• **DATA BLOCK**
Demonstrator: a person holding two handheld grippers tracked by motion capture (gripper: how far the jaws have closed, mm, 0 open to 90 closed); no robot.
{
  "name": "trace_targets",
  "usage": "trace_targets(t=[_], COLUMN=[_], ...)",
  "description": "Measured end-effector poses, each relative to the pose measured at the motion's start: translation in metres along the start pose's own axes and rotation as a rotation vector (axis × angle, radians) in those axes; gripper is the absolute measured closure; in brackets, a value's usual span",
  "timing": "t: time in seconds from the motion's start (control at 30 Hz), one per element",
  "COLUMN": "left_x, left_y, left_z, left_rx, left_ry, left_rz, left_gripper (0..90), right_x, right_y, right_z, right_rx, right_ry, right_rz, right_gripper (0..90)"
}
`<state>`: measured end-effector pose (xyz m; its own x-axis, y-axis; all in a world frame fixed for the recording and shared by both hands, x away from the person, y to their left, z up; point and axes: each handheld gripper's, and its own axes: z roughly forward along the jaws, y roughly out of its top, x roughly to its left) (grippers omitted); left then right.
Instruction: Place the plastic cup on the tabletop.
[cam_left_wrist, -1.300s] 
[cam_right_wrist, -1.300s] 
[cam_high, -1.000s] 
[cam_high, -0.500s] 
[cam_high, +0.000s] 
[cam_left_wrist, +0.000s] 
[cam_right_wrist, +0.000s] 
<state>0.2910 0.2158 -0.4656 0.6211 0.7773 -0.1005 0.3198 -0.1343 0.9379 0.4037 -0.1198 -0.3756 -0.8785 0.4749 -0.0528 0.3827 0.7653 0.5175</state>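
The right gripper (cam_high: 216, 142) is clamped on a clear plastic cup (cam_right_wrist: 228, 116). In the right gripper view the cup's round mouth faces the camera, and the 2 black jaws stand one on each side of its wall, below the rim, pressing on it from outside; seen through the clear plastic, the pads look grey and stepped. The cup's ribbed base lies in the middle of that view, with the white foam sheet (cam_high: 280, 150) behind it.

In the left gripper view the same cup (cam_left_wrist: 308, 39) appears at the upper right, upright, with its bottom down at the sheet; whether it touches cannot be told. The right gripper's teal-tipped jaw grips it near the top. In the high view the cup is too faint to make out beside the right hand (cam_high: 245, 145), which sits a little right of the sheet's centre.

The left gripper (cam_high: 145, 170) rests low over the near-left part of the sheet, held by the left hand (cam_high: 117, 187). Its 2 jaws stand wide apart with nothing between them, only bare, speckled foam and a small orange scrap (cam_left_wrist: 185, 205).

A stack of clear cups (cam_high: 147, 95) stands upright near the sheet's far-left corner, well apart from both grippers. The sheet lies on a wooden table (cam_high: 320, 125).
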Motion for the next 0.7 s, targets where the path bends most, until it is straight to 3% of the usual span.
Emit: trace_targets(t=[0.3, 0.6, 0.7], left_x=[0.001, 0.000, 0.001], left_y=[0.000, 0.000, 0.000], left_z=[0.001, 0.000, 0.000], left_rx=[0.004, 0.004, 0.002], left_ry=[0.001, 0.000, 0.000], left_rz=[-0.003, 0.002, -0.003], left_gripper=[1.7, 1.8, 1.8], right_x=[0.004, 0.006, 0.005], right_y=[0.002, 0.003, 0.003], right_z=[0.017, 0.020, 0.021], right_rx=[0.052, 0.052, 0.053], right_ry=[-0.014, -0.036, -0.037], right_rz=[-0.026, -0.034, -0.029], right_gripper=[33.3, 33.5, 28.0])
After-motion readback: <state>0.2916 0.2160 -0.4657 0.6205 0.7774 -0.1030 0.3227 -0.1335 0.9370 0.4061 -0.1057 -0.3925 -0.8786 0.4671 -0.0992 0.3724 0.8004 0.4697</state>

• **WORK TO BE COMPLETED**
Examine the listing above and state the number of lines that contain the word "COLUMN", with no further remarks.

• **REPLY TO THE EXERCISE**
2